Pitt holds off Duquesne in City Game
Ryan Luther played like a man Friday night, leading Pitt to a convincing 76-64 victory against Duquesne in the 86th City Game at PPG Paints Arena.
Afterwards, he was a man of few words.
“We're glad to get it back,” he said, speaking modestly of the City Game trophy awarded to Pitt after Duquesne seized it last year for the first time since 2000.
Actually, Luther said just enough, also praising his teammates for a determined defensive effort when the Dukes (2-3) rallied to within two points in the second half.
Finally, the senior from Hampton allowed himself a tiny but self-satisfied smile when after his last City Game, he said, “My senior year, it was good to go out on top.”
Luther led Pitt (4-4) with 16 points, nine rebounds and three steals and added four of his team's 19 assists. But the second-best performance of the night in front of a charged crowd of 10,118 belonged to Panthers coach Kevin Stallings.
He displayed a theatrical touch, pulling Luther while there was still time on the clock so he could receive an ovation meant only for him.
“Luther played like the best player on the court, which in my very biased opinion, he was,” Stallings said.
“I took him out there at the end. I wanted him to get an ovation. He deserves an ovation because of who he is as a human being.”
After Pitt stretched its winning streak to three, left unmentioned was Luther's decision to stay with the program this offseason when others couldn't leave fast enough. But Stallings knows.
“I feel real fortunate to coach him,” he said, in recognition Luther's loyalty.
Duquesne coach Keith Dambrot also had high praise for Luther.
“That guy can be a role player on any team in the country,” he said.
Dambrot lamented he was 0 for 2 at Akron in trying to recruit Luther and his cousin, former Pitt wide receiver Mike Shanahan.
“You'd think those Shanahans would treat me a little better than that,” Dambrot said. “I didn't get a sniff.”
Luther and his Pitt teammates treated Dambrot and his outmanned Dukes harshly, never trailing after taking a 3-2 lead.
Pitt led by as many 12 points before the Dukes cut it to 47-45 with 12:55 left in the game on Eric Williams' jumper. Williams, who recorded 18 points and eight rebounds, was fouled but missed the free throw.
Four minutes later, Pitt built the lead back to nine on two foul shots by Shamiel Stevenson, who scored 13 points and was one of four Panthers in double digits.
“I was proud of how our guys responded and kept their poise and composure,” Stallings said. “That could certainly bode well for us going forward.”
Marcus Carr had 15, and Parker Stewart, who hit 4 of 6 3-pointers, added 14 points.

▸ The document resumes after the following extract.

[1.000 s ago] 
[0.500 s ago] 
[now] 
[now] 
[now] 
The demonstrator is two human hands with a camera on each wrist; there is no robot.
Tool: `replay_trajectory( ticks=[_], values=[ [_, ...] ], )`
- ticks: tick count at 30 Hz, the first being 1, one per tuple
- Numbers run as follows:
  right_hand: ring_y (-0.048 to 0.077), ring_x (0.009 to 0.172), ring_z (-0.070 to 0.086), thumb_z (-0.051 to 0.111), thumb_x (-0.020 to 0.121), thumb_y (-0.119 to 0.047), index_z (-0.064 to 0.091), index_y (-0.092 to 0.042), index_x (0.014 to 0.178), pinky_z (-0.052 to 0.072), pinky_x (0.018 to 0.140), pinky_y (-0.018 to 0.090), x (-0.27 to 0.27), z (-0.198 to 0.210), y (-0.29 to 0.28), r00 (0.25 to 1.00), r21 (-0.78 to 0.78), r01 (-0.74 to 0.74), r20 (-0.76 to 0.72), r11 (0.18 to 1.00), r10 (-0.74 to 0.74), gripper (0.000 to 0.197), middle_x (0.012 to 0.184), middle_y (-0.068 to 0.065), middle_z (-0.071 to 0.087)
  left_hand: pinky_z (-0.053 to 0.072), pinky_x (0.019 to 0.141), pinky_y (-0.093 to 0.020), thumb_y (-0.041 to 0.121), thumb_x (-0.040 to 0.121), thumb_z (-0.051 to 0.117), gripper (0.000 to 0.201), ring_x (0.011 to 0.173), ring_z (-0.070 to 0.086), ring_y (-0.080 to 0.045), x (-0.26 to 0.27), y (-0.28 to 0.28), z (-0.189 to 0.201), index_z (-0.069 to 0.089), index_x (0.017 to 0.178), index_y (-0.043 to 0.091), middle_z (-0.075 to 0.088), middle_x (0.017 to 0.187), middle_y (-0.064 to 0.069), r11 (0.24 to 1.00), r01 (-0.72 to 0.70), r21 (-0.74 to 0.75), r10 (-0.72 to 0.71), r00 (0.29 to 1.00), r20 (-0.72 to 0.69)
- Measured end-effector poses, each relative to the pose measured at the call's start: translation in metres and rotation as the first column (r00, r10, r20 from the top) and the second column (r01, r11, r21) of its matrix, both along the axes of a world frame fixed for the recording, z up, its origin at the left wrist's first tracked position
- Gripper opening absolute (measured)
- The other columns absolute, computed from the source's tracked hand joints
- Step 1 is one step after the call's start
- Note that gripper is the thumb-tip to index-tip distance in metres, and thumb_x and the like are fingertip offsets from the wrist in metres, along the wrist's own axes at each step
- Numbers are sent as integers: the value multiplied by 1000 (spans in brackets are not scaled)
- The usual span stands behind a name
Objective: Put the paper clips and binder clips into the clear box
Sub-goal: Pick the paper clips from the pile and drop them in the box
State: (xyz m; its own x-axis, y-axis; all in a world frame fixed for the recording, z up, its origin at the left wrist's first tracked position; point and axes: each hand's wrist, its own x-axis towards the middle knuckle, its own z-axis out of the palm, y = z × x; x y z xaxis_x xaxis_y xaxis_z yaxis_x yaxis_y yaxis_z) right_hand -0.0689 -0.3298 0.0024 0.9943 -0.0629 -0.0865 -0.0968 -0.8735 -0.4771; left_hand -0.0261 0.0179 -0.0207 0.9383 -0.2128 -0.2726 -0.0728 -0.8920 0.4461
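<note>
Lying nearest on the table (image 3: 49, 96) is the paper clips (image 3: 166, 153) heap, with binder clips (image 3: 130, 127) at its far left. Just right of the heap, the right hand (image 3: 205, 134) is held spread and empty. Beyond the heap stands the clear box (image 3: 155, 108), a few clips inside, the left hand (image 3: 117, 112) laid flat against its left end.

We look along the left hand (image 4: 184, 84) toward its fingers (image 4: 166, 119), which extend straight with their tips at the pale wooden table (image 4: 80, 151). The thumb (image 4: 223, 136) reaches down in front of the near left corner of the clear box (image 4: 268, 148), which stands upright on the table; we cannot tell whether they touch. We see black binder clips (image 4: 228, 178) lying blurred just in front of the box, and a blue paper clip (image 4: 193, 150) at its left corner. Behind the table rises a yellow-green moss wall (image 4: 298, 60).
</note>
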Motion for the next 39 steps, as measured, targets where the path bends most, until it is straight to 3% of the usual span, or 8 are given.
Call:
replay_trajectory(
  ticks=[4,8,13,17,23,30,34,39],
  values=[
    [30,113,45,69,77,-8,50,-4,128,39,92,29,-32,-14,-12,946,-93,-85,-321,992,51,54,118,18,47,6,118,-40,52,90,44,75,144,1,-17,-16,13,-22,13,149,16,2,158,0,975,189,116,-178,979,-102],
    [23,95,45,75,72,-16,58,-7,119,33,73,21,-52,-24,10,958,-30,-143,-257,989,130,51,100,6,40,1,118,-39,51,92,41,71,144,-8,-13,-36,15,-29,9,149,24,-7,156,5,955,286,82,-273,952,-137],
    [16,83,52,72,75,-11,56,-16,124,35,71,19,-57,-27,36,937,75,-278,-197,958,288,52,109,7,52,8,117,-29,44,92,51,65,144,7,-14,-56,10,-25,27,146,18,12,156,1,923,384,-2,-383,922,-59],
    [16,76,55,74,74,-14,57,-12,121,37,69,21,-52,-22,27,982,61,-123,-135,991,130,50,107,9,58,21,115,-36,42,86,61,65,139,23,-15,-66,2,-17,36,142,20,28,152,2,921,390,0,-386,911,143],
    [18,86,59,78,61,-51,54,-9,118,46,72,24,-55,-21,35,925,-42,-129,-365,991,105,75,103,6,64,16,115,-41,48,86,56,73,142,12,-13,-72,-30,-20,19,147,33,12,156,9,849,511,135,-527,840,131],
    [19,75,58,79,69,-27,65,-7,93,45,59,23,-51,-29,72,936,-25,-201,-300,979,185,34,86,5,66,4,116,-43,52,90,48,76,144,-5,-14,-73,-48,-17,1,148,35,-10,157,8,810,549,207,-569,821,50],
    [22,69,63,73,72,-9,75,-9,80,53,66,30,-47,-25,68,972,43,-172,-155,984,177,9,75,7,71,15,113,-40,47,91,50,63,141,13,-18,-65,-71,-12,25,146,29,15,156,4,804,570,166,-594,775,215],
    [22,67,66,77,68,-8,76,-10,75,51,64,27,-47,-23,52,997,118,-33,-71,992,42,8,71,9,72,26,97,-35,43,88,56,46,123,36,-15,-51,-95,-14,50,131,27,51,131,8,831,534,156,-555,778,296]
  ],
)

Overall, Pitt shot better than 50 percent from the field (53.6) for the fourth consecutive game. Duquesne managed only 39.7 percent, the third time in the past four games a Pitt opponent failed to shoot 40. The Dukes' Mike Lewis scored 20, but Rene Castro-Caneddy, who was averaging 20, was scoreless on 0-for-7 shooting.
Williams said the Dukes were well-prepared but didn't execute when it counted.
“We can't keep having mental breakdowns during the game,” he said. “Even though we went over them 1,000 times, we gave up a few plays we knew they were going to run.”
Injuries have slowed Duquesne's progress in Dambrot's first season of a reconstruction project, and it showed Friday night.
Chas Brown (foot) played for the first time, and Eric James (knee) returned, but both were limited. Tarin Smith, who was averaging 12.8 points, played 23 minutes on a sore ankle but managed only two successful foul shots.
“My feeling is we are in disarray,” Dambrot said. “What I mean by that is when I had really good teams (at Akron), they knew what to do when. We have no consistency.”